### EXERCISE BRIEF:
In the records below, find the line holding "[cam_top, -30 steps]" and the line holding "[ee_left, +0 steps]". Set down both, with every line between them, exactly.

**** PROVIDED ENTRIES

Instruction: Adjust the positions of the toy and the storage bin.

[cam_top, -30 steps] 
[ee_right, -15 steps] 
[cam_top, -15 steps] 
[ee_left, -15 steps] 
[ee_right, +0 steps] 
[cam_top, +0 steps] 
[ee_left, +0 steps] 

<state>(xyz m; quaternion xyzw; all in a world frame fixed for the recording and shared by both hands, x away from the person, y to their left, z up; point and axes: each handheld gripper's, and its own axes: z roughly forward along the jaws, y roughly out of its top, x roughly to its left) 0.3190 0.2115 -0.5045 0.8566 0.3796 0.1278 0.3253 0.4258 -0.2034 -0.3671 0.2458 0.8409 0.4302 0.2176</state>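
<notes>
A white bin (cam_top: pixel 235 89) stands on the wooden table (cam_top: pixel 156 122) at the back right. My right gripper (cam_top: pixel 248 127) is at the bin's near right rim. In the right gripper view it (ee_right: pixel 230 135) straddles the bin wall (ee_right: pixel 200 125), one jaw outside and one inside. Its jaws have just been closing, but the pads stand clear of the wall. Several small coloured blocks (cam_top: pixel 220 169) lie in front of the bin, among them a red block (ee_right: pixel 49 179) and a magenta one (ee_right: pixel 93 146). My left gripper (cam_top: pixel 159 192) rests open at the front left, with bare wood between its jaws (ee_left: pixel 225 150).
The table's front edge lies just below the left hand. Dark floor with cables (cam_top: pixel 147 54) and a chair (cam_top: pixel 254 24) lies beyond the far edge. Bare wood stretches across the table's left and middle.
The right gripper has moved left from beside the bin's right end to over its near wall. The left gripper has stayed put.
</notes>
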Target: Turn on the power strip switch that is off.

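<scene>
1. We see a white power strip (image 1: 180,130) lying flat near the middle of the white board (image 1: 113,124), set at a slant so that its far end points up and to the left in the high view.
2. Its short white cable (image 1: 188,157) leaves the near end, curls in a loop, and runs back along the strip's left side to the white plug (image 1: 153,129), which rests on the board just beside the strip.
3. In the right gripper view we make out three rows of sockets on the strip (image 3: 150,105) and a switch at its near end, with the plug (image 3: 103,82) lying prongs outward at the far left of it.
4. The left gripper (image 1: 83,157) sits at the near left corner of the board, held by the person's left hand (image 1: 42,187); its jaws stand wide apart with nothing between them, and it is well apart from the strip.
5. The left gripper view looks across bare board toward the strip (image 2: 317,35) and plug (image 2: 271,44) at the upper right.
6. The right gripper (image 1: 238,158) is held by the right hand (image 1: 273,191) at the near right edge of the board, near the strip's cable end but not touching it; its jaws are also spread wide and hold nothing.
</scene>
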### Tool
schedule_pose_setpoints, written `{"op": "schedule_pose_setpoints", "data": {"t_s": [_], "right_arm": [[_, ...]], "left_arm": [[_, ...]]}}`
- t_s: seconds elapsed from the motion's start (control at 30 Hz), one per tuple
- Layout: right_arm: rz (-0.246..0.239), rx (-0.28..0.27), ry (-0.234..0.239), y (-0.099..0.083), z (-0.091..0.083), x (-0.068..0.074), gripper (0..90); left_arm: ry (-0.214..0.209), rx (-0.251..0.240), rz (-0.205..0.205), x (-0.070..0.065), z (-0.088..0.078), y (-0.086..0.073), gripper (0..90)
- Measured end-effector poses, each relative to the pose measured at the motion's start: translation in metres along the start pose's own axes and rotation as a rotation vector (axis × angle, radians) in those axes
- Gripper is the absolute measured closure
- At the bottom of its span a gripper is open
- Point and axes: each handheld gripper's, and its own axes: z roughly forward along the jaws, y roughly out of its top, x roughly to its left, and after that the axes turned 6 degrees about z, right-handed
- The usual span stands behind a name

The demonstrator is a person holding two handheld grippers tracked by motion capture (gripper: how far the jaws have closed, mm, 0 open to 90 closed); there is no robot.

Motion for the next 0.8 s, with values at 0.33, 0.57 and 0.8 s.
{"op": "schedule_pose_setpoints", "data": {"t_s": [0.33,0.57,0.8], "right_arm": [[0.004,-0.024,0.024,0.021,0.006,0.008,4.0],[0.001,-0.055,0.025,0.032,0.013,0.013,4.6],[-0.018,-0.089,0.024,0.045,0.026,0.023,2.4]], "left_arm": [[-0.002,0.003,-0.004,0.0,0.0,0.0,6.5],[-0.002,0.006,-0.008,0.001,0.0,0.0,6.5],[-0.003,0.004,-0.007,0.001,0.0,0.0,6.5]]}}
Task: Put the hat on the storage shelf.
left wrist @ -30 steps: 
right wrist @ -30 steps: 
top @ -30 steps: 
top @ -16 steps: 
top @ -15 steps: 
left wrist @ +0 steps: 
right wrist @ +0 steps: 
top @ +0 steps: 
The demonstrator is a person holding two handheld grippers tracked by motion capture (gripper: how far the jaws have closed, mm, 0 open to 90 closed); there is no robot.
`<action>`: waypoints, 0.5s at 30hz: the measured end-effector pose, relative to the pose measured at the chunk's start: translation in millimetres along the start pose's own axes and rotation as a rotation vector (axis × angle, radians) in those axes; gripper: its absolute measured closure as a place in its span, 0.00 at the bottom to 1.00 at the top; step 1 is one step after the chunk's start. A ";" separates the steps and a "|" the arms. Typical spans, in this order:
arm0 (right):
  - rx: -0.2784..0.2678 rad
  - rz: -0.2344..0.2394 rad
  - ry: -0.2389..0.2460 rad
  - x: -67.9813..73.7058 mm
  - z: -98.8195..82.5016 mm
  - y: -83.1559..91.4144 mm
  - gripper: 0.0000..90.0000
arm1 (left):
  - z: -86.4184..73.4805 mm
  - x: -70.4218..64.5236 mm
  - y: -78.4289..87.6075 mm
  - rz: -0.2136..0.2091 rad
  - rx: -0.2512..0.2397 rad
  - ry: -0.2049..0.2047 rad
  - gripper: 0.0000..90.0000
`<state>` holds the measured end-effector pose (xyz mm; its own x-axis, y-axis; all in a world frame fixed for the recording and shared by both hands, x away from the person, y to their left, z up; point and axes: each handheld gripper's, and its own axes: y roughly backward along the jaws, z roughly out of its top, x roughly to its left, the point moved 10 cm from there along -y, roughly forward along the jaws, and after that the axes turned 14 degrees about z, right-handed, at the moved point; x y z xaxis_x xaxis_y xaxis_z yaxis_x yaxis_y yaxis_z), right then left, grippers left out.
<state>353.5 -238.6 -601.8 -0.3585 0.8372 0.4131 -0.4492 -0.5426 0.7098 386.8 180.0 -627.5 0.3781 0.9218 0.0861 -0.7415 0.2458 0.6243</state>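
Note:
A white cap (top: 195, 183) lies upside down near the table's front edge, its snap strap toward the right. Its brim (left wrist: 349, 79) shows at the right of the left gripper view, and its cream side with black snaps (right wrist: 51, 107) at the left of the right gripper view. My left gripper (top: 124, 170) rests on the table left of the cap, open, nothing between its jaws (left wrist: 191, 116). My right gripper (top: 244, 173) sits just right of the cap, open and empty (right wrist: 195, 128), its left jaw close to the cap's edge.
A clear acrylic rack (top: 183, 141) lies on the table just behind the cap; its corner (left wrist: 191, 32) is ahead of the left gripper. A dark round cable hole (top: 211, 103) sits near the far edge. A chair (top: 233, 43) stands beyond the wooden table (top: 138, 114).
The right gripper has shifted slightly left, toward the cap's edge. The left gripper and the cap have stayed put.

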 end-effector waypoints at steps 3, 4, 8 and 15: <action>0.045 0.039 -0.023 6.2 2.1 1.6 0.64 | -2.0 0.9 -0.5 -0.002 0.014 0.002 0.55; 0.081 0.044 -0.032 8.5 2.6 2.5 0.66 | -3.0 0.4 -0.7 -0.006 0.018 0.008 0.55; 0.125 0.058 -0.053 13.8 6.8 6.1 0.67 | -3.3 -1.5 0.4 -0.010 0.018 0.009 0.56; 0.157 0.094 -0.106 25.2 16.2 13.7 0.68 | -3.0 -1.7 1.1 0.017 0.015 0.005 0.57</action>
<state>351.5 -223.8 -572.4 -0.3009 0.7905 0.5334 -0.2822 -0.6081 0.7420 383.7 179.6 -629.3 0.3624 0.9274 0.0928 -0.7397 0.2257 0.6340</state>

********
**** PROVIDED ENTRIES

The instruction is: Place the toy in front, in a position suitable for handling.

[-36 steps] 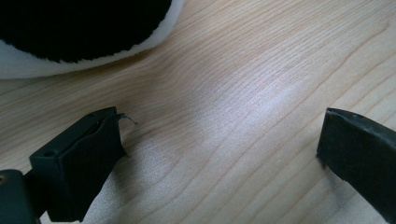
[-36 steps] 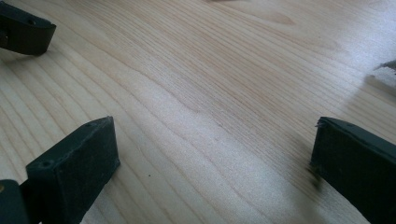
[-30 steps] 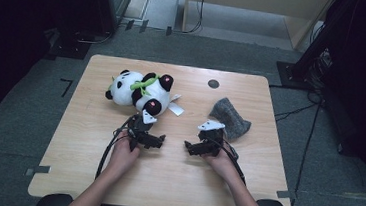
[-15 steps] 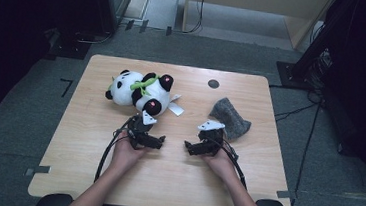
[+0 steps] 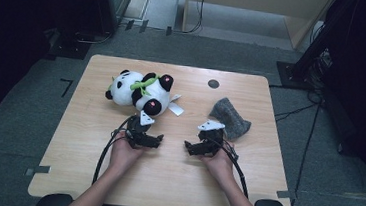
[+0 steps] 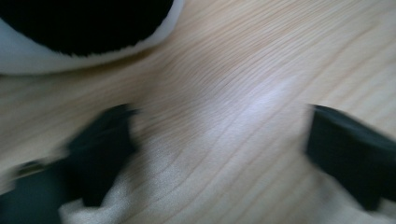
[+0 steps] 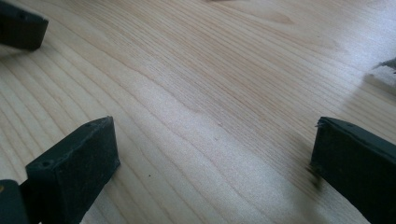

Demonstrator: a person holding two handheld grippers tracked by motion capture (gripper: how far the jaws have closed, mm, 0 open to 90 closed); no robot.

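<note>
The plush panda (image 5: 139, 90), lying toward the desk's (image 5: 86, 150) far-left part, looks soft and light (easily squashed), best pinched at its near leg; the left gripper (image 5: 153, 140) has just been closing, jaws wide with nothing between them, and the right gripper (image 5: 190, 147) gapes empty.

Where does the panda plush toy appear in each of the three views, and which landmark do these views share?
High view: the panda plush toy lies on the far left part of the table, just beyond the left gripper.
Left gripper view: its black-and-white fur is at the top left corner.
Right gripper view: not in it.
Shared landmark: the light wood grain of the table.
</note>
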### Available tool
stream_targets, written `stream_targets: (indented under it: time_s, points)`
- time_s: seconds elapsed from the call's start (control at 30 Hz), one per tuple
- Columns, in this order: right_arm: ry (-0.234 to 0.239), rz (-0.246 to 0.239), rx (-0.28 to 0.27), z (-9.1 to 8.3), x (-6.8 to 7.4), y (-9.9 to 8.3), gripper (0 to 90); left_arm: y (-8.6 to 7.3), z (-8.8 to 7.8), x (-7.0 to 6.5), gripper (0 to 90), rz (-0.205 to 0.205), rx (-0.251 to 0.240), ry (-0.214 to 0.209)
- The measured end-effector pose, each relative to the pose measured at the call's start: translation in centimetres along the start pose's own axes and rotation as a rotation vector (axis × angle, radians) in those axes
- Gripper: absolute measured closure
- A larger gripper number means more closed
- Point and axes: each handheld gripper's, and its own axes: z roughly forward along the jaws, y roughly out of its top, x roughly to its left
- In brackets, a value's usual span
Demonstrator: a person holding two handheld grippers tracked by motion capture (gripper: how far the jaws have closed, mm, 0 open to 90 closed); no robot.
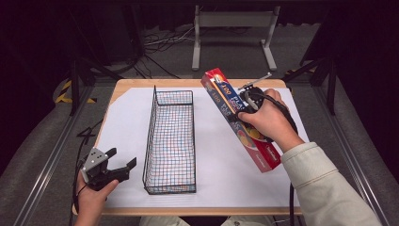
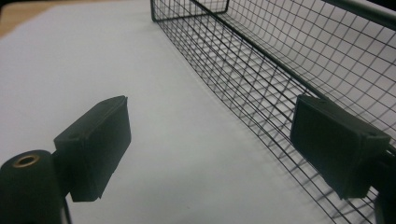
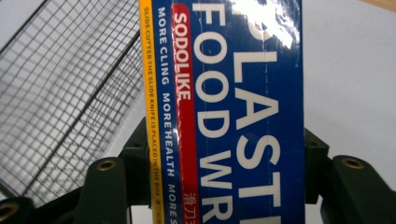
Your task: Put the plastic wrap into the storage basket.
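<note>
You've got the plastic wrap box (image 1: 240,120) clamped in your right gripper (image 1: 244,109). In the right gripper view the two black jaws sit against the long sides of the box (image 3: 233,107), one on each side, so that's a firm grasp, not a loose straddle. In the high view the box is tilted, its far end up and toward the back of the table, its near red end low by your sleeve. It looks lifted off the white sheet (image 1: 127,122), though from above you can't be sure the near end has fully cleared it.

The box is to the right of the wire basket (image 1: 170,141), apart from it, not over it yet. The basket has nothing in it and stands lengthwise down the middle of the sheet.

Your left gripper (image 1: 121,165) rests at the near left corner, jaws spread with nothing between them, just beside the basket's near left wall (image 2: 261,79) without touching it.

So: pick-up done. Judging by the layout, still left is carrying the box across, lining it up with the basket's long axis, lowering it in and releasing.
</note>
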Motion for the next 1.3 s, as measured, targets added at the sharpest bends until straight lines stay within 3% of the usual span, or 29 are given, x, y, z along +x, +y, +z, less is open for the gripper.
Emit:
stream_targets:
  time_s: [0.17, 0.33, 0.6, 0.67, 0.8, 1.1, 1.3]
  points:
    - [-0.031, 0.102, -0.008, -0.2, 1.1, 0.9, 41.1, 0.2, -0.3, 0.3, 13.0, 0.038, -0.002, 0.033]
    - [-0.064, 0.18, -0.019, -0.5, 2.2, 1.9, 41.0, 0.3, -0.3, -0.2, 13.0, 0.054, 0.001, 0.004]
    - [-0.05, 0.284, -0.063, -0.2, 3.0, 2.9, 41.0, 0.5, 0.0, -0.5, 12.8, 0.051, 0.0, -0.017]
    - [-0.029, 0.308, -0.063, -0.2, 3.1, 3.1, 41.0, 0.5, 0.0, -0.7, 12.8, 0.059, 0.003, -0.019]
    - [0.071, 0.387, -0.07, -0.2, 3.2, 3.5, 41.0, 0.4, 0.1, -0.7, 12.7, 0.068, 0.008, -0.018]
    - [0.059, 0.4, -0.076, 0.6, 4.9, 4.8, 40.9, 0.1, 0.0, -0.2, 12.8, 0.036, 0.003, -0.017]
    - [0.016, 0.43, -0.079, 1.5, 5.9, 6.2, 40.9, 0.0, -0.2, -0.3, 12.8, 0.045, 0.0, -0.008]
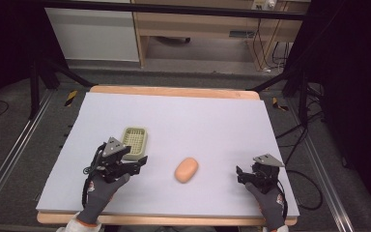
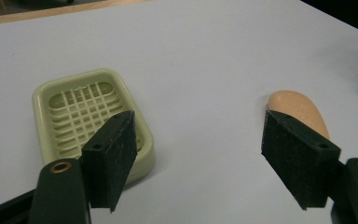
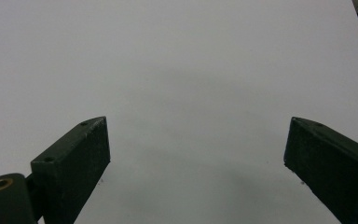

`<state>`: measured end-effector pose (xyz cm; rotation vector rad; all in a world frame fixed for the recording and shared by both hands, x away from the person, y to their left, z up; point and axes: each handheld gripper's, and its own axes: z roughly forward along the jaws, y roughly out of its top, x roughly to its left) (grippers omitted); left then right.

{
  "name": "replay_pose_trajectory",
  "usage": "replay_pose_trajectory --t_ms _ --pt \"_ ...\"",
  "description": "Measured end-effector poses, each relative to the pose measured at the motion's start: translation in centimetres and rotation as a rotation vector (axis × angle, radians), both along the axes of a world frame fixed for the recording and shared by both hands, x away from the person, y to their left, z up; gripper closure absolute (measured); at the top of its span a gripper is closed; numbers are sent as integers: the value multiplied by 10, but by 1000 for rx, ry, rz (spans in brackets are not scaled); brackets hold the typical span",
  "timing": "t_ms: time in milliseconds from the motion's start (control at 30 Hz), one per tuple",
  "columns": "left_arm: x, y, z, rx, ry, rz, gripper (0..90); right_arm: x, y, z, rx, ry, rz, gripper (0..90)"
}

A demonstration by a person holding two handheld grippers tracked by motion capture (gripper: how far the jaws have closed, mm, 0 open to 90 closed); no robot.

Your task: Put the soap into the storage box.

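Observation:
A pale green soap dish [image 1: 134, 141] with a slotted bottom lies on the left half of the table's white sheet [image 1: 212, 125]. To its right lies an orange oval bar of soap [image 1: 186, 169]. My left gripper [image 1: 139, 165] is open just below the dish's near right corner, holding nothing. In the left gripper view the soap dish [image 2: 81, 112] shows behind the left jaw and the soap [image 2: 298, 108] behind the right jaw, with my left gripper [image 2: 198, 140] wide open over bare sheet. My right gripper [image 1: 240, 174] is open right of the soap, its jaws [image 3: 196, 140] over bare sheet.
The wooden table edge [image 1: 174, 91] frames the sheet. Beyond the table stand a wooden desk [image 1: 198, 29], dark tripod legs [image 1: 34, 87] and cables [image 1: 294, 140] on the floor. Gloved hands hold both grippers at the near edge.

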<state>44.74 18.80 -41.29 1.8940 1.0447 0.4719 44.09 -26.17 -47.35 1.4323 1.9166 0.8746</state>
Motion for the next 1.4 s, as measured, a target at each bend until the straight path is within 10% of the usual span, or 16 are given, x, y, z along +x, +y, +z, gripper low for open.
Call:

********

### EXPECTED ANSWER:
[cam_top, -30 steps] 
[ee_right, -15 steps] 
[cam_top, -15 steps] 
[ee_left, -15 steps] 
[ee_right, +0 steps] 
[cam_top, +0 steps] 
[ee_left, +0 steps] 

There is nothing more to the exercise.